PROBLEM STATEMENT.
Retype the records below exactly as they stand, omitting the pictures.

RECORDS PROVIDED.
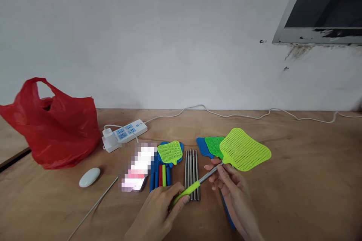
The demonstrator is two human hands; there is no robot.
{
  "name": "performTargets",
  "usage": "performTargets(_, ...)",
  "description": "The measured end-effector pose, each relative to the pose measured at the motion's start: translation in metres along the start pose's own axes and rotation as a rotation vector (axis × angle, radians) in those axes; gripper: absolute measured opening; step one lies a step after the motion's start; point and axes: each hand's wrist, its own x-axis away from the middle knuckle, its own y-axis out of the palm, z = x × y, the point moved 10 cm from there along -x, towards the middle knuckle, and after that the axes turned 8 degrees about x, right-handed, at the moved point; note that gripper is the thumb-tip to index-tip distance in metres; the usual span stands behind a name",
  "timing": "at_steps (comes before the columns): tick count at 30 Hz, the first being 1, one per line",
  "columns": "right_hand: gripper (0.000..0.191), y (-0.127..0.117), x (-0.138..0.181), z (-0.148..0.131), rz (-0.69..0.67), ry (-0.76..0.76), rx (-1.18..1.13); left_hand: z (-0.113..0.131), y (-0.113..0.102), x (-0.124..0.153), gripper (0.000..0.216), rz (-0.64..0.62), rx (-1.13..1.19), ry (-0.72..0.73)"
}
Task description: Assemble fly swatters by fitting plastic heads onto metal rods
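Note:
My left hand (164,209) is closed around the yellow-green handle of a fly swatter (244,150). At the other end of its metal rod, near the base of the perforated head, the fingers of my right hand (233,186) pinch the rod. Under and behind that head lie a green swatter head (214,145) and a blue swatter head (203,147). Several loose metal rods (191,169) lie side by side between my hands. Left of them are a yellow-green swatter head (170,151) on blue ones and several coloured handle grips (160,175), partly hidden by my left hand.
A phone (138,184), its screen blurred out, lies left of the grips. Beyond it is a white power strip (127,133) with a plugged-in charger. A red plastic bag (62,128) and a white oval object (89,177) are farther left. A white cable (226,115) runs along the wall.

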Motion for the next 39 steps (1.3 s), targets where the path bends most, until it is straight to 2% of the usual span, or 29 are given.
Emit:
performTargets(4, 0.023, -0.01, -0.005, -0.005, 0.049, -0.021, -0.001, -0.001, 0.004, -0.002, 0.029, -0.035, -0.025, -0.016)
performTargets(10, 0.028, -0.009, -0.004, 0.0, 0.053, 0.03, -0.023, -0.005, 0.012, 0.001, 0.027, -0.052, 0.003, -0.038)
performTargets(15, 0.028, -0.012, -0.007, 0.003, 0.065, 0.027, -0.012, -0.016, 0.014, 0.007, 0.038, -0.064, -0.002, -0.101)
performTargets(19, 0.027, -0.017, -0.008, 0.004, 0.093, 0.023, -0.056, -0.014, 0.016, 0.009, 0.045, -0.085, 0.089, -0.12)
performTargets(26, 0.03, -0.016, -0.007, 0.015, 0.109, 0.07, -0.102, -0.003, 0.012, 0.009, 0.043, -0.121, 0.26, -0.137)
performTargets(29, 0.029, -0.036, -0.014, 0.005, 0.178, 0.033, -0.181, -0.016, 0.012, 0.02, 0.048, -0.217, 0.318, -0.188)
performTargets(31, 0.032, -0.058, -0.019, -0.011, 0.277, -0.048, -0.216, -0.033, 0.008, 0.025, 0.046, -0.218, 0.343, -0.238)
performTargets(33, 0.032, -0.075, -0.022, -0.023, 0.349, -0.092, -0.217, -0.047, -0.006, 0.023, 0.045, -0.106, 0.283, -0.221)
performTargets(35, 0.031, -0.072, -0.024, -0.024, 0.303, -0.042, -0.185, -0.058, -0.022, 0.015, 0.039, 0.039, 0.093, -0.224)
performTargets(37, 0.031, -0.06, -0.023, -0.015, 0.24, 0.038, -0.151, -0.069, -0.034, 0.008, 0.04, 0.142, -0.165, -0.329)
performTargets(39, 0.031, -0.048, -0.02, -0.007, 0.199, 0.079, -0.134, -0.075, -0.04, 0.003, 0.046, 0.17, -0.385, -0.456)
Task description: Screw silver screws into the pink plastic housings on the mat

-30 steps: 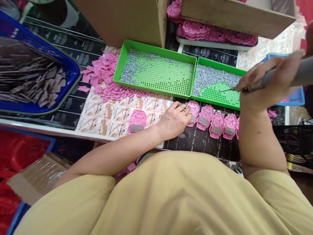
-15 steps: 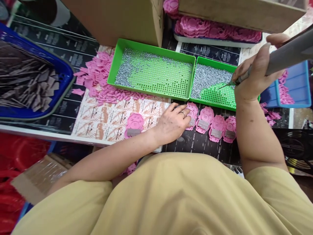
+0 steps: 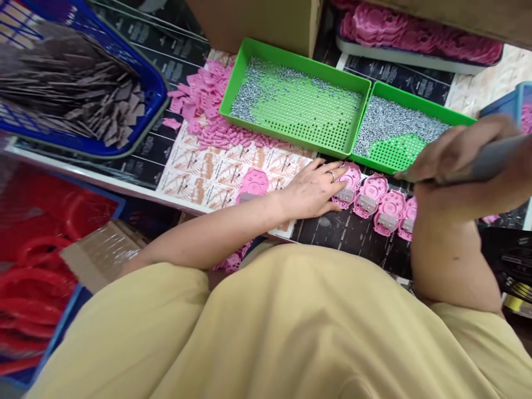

REPLY.
The demonstrator is two human hands; there is no robot.
{
  "name": "performTargets",
  "usage": "performTargets(_, ...)",
  "description": "The measured end-effector pose, each relative to the pose measured at the motion's start: translation in metres along the start pose's own axes and rotation as a rotation vector (axis × angle, radians) in those axes; gripper: absolute measured opening; step one lies a step after the motion's start; point and axes: each hand's wrist, its own x-axis away from the middle knuckle, its own y-axis out of the palm, z = x × y, the point moved 10 cm from there along -x, towards the middle knuckle, and after that the axes turned 8 degrees about x, right-handed, at the moved point; note that gripper is the thumb-tip to index-tip distance in metres; the usual span stands behind a name",
  "timing": "at_steps (comes before the columns): tick count at 30 Hz, the first being 1, one per line",
  "columns": "right_hand: gripper (0.000..0.191), y (-0.127..0.117), x (-0.138..0.181), z (-0.148..0.131), rz (-0.69..0.67), ry (-0.76..0.76), rx (-1.18..1.13); left_hand: z (-0.113..0.131), y (-0.113..0.102), x (-0.124..0.153), gripper (0.000..0.216), rz (-0.64..0.62), rx (-1.13..1.19), ry (-0.72..0.73)"
}
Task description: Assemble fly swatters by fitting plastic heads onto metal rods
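Note:
My left hand (164,209) is closed around the yellow-green handle of a fly swatter (244,150). At the other end of its metal rod, near the base of the perforated head, the fingers of my right hand (233,186) pinch the rod. Under and behind that head lie a green swatter head (214,145) and a blue swatter head (203,147). Several loose metal rods (191,169) lie side by side between my hands. Left of them are a yellow-green swatter head (170,151) on blue ones and several coloured handle grips (160,175), partly hidden by my left hand.
A phone (138,184), its screen blurred out, lies left of the grips. Beyond it is a white power strip (127,133) with a plugged-in charger. A red plastic bag (62,128) and a white oval object (89,177) are farther left. A white cable (226,115) runs along the wall.
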
Motion for the next 39 steps (1.3 s), targets where the path bends most, until it is straight to 2% of the usual span, or 29 are given.
Emit:
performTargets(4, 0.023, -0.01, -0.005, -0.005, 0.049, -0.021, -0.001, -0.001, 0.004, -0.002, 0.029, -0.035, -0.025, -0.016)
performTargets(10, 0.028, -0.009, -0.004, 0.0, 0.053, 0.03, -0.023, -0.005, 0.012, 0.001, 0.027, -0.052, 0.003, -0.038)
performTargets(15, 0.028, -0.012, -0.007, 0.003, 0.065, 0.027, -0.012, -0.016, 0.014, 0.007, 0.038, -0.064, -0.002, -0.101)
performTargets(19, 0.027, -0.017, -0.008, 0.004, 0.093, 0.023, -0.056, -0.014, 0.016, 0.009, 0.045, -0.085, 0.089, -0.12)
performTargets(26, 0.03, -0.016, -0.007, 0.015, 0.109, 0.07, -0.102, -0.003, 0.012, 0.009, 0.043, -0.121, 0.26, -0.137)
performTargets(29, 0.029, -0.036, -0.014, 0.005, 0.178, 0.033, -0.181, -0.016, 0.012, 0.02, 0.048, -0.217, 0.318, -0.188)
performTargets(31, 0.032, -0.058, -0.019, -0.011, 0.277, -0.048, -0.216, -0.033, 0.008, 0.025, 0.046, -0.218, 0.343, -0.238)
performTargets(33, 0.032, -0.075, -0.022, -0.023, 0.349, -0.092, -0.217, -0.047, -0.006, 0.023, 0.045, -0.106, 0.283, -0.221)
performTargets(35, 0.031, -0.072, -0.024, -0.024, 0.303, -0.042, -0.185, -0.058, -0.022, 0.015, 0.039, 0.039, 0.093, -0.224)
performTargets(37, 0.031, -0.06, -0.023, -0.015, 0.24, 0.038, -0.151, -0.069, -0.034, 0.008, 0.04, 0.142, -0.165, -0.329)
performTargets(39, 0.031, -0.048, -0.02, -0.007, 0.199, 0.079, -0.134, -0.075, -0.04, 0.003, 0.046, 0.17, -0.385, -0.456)
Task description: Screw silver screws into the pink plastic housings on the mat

-30 steps: 
-15 steps: 
+0 steps: 

Nothing more is needed for this exercise.